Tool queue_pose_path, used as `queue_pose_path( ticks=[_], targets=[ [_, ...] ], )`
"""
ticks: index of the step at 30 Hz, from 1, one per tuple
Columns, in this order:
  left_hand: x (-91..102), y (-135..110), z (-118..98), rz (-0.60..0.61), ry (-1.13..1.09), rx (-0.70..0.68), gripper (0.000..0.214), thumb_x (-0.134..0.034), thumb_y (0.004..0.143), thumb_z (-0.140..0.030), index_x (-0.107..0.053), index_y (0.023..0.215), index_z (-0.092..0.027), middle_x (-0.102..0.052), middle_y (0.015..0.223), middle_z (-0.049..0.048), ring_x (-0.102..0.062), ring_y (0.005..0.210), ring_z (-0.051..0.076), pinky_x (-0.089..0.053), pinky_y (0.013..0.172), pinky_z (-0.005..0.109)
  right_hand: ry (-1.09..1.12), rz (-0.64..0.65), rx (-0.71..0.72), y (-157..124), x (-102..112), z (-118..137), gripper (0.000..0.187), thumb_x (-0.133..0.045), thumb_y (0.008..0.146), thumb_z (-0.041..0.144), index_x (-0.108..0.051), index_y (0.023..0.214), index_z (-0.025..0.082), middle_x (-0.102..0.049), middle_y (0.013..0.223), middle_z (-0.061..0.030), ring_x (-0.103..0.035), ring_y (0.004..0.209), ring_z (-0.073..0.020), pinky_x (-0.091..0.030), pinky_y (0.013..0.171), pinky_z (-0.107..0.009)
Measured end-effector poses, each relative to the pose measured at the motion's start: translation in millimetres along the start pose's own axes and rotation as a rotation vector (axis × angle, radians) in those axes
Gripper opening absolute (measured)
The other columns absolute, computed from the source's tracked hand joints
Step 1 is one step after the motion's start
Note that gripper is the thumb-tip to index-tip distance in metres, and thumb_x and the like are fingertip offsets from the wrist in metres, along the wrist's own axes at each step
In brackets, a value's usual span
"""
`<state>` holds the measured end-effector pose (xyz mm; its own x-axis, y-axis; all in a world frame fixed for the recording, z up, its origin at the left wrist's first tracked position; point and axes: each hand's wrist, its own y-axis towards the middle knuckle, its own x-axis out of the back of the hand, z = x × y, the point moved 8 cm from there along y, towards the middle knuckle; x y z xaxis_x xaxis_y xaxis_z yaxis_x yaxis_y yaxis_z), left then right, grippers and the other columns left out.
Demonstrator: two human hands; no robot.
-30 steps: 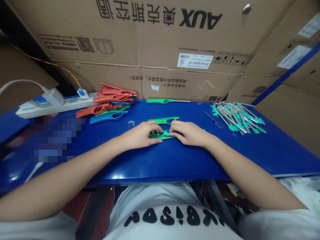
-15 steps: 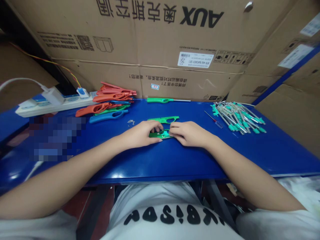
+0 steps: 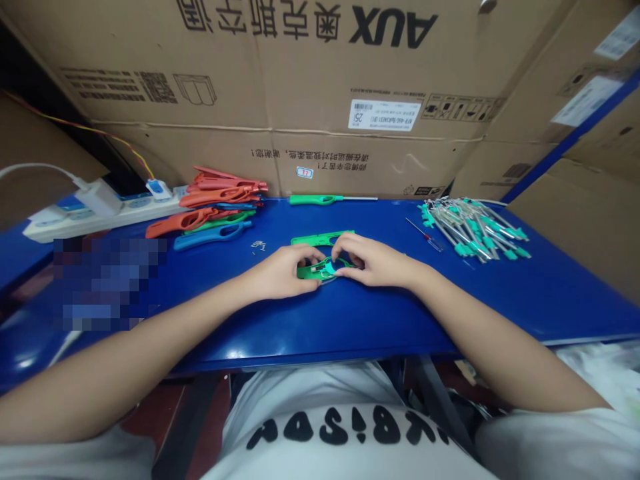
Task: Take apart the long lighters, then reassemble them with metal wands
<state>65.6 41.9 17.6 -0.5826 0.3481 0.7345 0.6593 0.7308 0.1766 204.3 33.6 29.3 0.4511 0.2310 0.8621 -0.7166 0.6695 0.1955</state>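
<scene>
My left hand [image 3: 283,273] and my right hand [image 3: 373,261] rest close together on the blue table [image 3: 350,313]. Between their fingertips lies a green plastic lighter shell [image 3: 315,270] with small parts inside it. My left hand presses down on its left end. The fingers of my right hand pinch a small part at its right end. A second green shell half [image 3: 320,238] lies just behind the hands.
A pile of orange, green and blue lighter shells [image 3: 215,207] sits at the back left, beside a white power strip [image 3: 95,213]. A finished green lighter [image 3: 320,199] lies by the cardboard boxes [image 3: 310,87]. A heap of metal tubes with teal ends [image 3: 473,230] lies at the right.
My right hand's fingers have risen a little off the shell and curled into a pinch. The left hand stays pressed on the shell. The camera has tipped slightly.
</scene>
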Motion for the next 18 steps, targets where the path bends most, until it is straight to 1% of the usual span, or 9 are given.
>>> queue_pose_path(
  ticks=[3, 7, 12, 18],
  targets=[
    [-2.4, 0.3, -2.1, -0.015, -0.071, 0.017, 0.031, -0.069, 0.081, -0.036, -0.07, 0.106, -0.017, -0.074, 0.096, 0.0038, -0.067, 0.083, 0.019, -0.052, 0.075, 0.029, -0.006, 0.017, -0.03, 0.4, -1.1, 0.1, 0.027, -0.066, 0.091, 0.031, -0.057, 0.113, 0.018, -0.062, 0.09, -0.003, -0.053, 0.069, -0.0142, -0.039, 0.065, -0.025],
    [-4.5, 0.6, -0.5, -0.071, -0.08, 0.07, 0.029, -0.065, 0.088, -0.044, -0.072, 0.099, -0.018, -0.072, 0.086, 0.0026, -0.064, 0.076, 0.017, -0.049, 0.07, 0.027, 0.015, 0.038, -0.045, 0.6, -3.1, 1.8, 0.032, -0.066, 0.09, 0.029, -0.054, 0.118, 0.02, -0.065, 0.086, -0.0014, -0.055, 0.067, -0.014, -0.036, 0.062, -0.024],
    [-5.8, 1.0, -0.8, -0.098, -0.099, 0.066, 0.026, -0.066, 0.087, -0.042, -0.073, 0.095, -0.018, -0.071, 0.081, 0.0013, -0.062, 0.072, 0.016, -0.047, 0.067, 0.026, 0.037, 0.043, -0.037, 1.2, -4.6, 2.0, 0.036, -0.067, 0.089, 0.027, -0.052, 0.121, 0.022, -0.066, 0.085, 0.0002, -0.054, 0.064, -0.0131, -0.036, 0.061, -0.023],
    [-4.5, 0.8, -2.9, -0.13, -0.085, 0.049, 0.024, -0.068, 0.086, -0.04, -0.073, 0.095, -0.018, -0.07, 0.08, 0.0009, -0.062, 0.072, 0.015, -0.046, 0.066, 0.026, 0.033, 0.043, -0.018, 0.8, -1.1, 1.9, 0.04, -0.068, 0.088, 0.027, -0.054, 0.124, 0.019, -0.064, 0.085, -0.0007, -0.053, 0.065, -0.0129, -0.038, 0.062, -0.024]
  ],
)
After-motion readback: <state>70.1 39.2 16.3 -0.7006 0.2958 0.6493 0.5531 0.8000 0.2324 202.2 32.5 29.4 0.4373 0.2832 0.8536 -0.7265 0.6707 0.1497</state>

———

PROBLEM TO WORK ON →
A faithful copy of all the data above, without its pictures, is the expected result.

RESPONSE AREA →
Tool queue_pose_path, used as `queue_pose_path( ticks=[_], targets=[ [_, ...] ], )`
"""
ticks: index of the step at 30 Hz, from 1, one per tuple
Columns, in this order:
  left_hand: x (-91..102), y (-135..110), z (-118..98), rz (-0.60..0.61), ry (-1.13..1.09), rx (-0.70..0.68), gripper (0.000..0.214), thumb_x (-0.134..0.034), thumb_y (0.004..0.143), thumb_z (-0.140..0.030), index_x (-0.107..0.053), index_y (0.023..0.215), index_z (-0.092..0.027), middle_x (-0.102..0.052), middle_y (0.015..0.223), middle_z (-0.049..0.048), ring_x (-0.102..0.062), ring_y (0.005..0.210), ring_z (-0.051..0.076), pinky_x (-0.089..0.053), pinky_y (0.013..0.172), pinky_z (-0.005..0.109)
  right_hand: ry (-1.09..1.12), rz (-0.64..0.65), rx (-0.71..0.72), y (-157..124), x (-102..112), z (-118..137), gripper (0.000..0.187), thumb_x (-0.133..0.045), thumb_y (0.008..0.146), thumb_z (-0.041..0.144), index_x (-0.108..0.051), index_y (0.023..0.214), index_z (-0.025..0.082), middle_x (-0.102..0.049), middle_y (0.013..0.223), middle_z (-0.061..0.030), ring_x (-0.103..0.035), ring_y (0.004..0.209), ring_z (-0.073..0.020), pinky_x (-0.091..0.030), pinky_y (0.013..0.171), pinky_z (-0.107..0.009)
Measured end-effector poses, each relative to the pose measured at the motion's start: translation in millimetres along the start pose's own axes and rotation as a rotation vector (axis × angle, radians) in those axes
Gripper opening absolute (measured)
The other columns absolute, computed from the source's tracked hand joints
Step 1 is one step after the motion's start
Note that gripper is the thumb-tip to index-tip distance in metres, and thumb_x and the like are fingertip offsets from the wrist in metres, along the wrist's own axes at each step
In brackets, a value's usual span
"""
`<state>` holds the measured end-effector pose (xyz mm; its own x-axis, y-axis; all in a world frame fixed for the recording, z up, its origin at the left wrist's first tracked position; point and axes: each hand's wrist, its own y-axis towards the middle knuckle, its own x-axis out of the back of the hand, z = x × y, the point moved 8 cm from there along y, towards the middle knuckle; x y z xaxis_x xaxis_y xaxis_z yaxis_x yaxis_y yaxis_z), left then right, grippers and the other columns left out.
Demonstrator: two human hands; no robot.
-30 steps: 
-15 steps: 
+0 steps: 
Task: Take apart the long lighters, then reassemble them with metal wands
<state>65.6 41.9 17.6 -0.5826 0.3481 0.7345 0.6593 0.7308 0.1766 204.3 33.6 29.3 0.4511 0.2310 0.8621 -0.7166 0.6695 0.1955</state>
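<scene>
My left hand [image 3: 283,273] and my right hand [image 3: 373,261] rest close together on the blue table [image 3: 350,313]. Between their fingertips lies a green plastic lighter shell [image 3: 315,270] with small parts inside it. My left hand presses down on its left end. The fingers of my right hand pinch a small part at its right end. A second green shell half [image 3: 320,238] lies just behind the hands.
A pile of orange, green and blue lighter shells [image 3: 215,207] sits at the back left, beside a white power strip [image 3: 95,213]. A finished green lighter [image 3: 320,199] lies by the cardboard boxes [image 3: 310,87]. A heap of metal tubes with teal ends [image 3: 473,230] lies at the right.
My right hand's fingers have risen a little off the shell and curled into a pinch. The left hand stays pressed on the shell. The camera has tipped slightly.
</scene>
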Motion for the next 18 steps, targets where the path bends most, until it is straight to 1% of the usual span, or 9 are given.
>>> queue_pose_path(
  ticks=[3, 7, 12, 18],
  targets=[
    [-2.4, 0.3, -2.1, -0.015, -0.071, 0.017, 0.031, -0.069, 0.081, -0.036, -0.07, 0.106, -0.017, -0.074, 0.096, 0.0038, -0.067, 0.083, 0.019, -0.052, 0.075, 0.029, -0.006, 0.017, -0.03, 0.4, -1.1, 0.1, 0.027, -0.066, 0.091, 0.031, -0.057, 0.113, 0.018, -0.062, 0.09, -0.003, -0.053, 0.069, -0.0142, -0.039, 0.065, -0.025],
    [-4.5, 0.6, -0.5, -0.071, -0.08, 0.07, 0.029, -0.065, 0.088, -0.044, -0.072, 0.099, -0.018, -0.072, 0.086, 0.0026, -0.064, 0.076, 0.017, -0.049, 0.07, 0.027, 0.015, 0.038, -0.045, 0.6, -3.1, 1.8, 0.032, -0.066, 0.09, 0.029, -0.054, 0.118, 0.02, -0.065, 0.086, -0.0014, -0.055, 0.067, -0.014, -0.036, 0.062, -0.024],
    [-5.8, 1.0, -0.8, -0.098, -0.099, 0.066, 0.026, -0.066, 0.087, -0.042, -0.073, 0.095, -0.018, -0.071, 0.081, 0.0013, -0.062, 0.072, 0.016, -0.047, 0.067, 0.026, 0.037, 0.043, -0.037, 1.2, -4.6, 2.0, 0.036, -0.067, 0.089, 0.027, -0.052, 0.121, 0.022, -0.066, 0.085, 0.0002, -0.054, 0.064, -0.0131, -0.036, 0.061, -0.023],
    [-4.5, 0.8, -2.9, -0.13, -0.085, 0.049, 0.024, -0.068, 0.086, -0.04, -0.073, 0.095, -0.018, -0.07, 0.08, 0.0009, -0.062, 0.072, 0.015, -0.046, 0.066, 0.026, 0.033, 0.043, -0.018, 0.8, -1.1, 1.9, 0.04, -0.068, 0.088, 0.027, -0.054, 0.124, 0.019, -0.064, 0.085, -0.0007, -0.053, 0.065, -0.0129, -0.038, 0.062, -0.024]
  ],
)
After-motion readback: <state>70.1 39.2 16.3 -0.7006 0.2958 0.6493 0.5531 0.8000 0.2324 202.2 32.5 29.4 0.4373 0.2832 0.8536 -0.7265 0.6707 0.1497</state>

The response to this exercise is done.